And finally, Orgo is over. I know I did ok in my lab class, though I wish I could get my last paper back. I guess I could email the prof about it…it’d be interesting to see if I actually made any coherent thoughts during that crazy writing. I don’t know about the grade in the lecture. I know that I was farther down the scale than I thought I was, and while I know I didn’t perform spectacularly on the final, there were at least things that I did know…hopefully more than things I didn’t. But at least I can breathe again. No more classes at night, no more labs saturday mornings, at least for a little while. I suppose I might take some classes later, but nothing now.
Although now I get to start studying for the MCATs…and find a new job. Luigi’s saying that someone else in the department might be interested in me, but that I’ve got to spend less time on the computer. Makes me sad. Seems to be a trend. Wish I knew how to be better dedicated to things other than those that make me happiest. If you find out, tell me how.
I really want a boyfriend right about now. Someone to hold me and tell me that it will be alright. Sure, either of my parents would do that and they are both wonderful loving people, but…just not the same. I’m just a little lonely, I guess. And worried. Stressed. Unsure. Slightly less so now that orgo is over, but still…damnit here I go quoting John Mayer, again:
I’m so tired of being alone, so hurry up and get here
On a happier note, forgot to mention that I saw Kingdom of Heaven again last night, after the test.
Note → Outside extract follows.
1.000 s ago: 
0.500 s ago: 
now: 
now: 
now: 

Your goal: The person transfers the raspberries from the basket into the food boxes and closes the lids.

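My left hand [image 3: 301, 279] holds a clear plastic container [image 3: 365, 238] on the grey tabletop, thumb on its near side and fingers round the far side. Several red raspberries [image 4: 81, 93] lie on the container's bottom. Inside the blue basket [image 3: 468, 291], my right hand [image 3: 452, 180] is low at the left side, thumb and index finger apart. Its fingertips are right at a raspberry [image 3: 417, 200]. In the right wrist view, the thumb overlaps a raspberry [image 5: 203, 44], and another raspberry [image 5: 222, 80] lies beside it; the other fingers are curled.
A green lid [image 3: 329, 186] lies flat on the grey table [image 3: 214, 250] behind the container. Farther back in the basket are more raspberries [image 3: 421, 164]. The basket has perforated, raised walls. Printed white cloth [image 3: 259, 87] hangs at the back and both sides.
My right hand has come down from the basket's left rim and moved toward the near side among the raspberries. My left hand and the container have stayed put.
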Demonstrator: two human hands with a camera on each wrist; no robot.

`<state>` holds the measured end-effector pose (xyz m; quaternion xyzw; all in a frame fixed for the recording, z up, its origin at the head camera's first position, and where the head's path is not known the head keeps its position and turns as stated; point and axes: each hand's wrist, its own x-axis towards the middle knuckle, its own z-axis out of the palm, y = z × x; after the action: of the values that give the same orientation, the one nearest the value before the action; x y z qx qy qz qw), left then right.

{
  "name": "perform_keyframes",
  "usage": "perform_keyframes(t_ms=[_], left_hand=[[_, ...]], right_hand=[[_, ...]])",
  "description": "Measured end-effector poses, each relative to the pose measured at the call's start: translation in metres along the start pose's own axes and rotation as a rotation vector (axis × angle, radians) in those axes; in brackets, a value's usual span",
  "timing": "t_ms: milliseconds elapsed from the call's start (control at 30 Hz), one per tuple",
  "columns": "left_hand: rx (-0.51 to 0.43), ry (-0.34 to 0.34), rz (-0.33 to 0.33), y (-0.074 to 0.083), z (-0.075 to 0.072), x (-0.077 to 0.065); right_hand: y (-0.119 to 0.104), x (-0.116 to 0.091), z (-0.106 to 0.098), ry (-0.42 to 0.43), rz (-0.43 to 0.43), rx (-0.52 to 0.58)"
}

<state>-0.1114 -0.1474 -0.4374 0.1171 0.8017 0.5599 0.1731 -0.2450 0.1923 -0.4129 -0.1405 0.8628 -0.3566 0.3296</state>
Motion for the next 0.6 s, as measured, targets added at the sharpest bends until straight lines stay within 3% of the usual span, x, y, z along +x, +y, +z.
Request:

Worked out quite well, really, my dad picked up Stroke of Midnight from the library for me yesterday, swung by after the test and got to have pizza and watch the HBO First Look for KOH, then headed over to Ronnie’s 20 and the big screen. I would have been on time had I not stopped for popcorn, but I think they jumped the gun and actually started the movie exactly when they said they would, or they started the previews way early, since I was only a few minutes late into the theater, but already a few minutes into the movie. ah well. Not like I hadn’t seen it before, and missing two minutes at the beginning doesn’t take too much away from it 😉
I’m glad I got to see it again, for a few reasons. You could appreciate the dialogue more, now that you knew what they were saying. Some of the lines that weren’t clear the first time became clear. There was time to look at other things (other things than Orlando! Hah!). The screen was bigger, so that was nice, and the sound was good too, though the theater was next to another that was showing something with explosions so that didn’t always mesh with what was going on onscreen. Unfortunately there weren’t very many people there, but it was a Wednesday night at 10:20, so I guess that’s not all that unusual. Stayed through the entire credits…apparently they used music from Blade II and a couple of pieces by Graeme Revell which surprised me. I have no idea where they were used, but perhaps Alex will let me borrow his Blade movies someday and I’ll be able to pick it out. Seems odd that they didn’t use all original music, but maybe they were in a hurry. Though the music doesn’t sound like it.
I want to go back and see it again. I do like it, just not some parts of it, and I guess I’m quite picky with the editing. Here’s hoping that the dvd will at least be a director’s cut or somesuch, because there is a lot that got left out. But man, it’s nice to stare at Orlando’s bare stomach on the big screen. I need a guy.
book=Stroke of Midnight, Laurell K Hamilton. Finished in less than 24 hours. Entirely too short.